Thanks for all your feedback, I'm going to give it a whirl as we need a fun activity to keep her occupied and as she loves to sing and dance, feel this is perfect. When she is a bit older and if she enjoys and has the ability I'll look at ballet, tap, etc but for now this will do.

Elpha - thanks for feedback about the Manchester branch too!

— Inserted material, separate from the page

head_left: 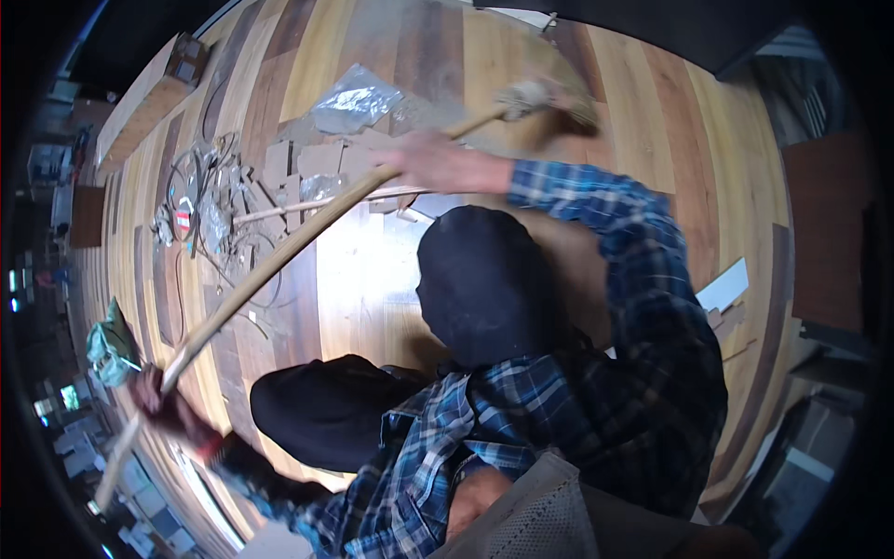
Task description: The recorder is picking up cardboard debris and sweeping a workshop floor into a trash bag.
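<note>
A broom with a long wooden handle (270,265) runs slantwise across the view, from the lower left up to its bristle head (563,88) at the top right. My left hand (158,401) is closed round the handle near its lower left end. Farther along, my right hand (430,161), smeared by motion, grips the handle closer to the head. Blurred bristles meet the plank floor, with pale dust around them. Beside the head, to its left, lies a crumpled clear plastic sheet (357,98).
Cardboard scraps (321,160), cables and plastic bits (214,210) make a heap at the left. A thin stick (307,203) lies across it. A wooden box (140,121) stands at the far left, a green bag (112,345) below it. White pieces (724,284) lie at the right.
</note>
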Motion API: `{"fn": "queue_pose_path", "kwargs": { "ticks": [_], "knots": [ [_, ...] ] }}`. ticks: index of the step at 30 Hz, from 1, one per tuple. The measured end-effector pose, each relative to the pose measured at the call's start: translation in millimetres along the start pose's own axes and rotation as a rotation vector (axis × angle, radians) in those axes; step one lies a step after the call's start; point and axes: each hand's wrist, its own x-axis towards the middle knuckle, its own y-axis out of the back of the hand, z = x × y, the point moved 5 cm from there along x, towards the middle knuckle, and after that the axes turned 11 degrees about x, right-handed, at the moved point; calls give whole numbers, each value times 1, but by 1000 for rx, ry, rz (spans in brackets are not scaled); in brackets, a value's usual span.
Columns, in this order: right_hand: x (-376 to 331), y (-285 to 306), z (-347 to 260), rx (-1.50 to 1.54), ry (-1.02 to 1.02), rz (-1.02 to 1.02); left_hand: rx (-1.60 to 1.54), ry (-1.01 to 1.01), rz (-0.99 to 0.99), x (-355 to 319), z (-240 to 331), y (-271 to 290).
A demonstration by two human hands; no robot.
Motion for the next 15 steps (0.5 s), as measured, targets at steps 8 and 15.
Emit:
{"fn": "queue_pose_path", "kwargs": {
  "ticks": [8, 15],
  "knots": [
    [-94, -19, 20, 227, -470, -308, -254, 269, -336, 39, -99, -91],
    [54, -154, -87, 525, 12, -368, 23, -243, -206, 14, 103, 87]
  ]
}}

jamesjoyce Sat 02-Apr-11 17:36:44

My daughter has been in Stagecoach for years. It has helped her confidence grow immensely. However, I do note that there are kids who have been there for up to eight years and cannot sing, dance or act. There are a sizeable number of these. What I want to know is what are they being taught for the fortune that parents pay out? I don't think we get value for money from the teachers (I'm not going to say which branch this is). I want my daughter to go to a school where they will draw out her skills in acting, singing and dancing; she is particularly good at the latter two. Problem is, she is happy where she is. I think the owner of the franchise just gets rich by running a rather nice club for kids but not much more.

Grockle Sun 10-Jul-11 18:15:13

Eeek, it's a lot, isn't it? DS visited our local school this weekend and loved it. But my purse is groaning at the thought of the cost. I really find it hard to believe it is worth it but the principal was so enthusiastic and DS was so excited about the prospect...

woolleybear Tue 12-Jul-11 09:41:42

Anyone have any experience of the Redhill Reigate Stagecoach, or the Caterham Coulsdon one? We are thinking of giving it a go but it is so much money!

mugglelady Sun 17-Jul-11 21:41:22

Have you considered Razzamataz, if you Google razzamataz theatre schools it will come up. There are quite a few of them now across the country (I think its a franchise set up), my daughter (7) has attended the Nottingham school for around a year now and loves it. It's 2.5 hours on a Saturday for her (I think this increases to 3 hours when she turns 8) and is about 13 pounds a week (you have to pay termly). It's also split into around an hour of singing, acting, and dancing.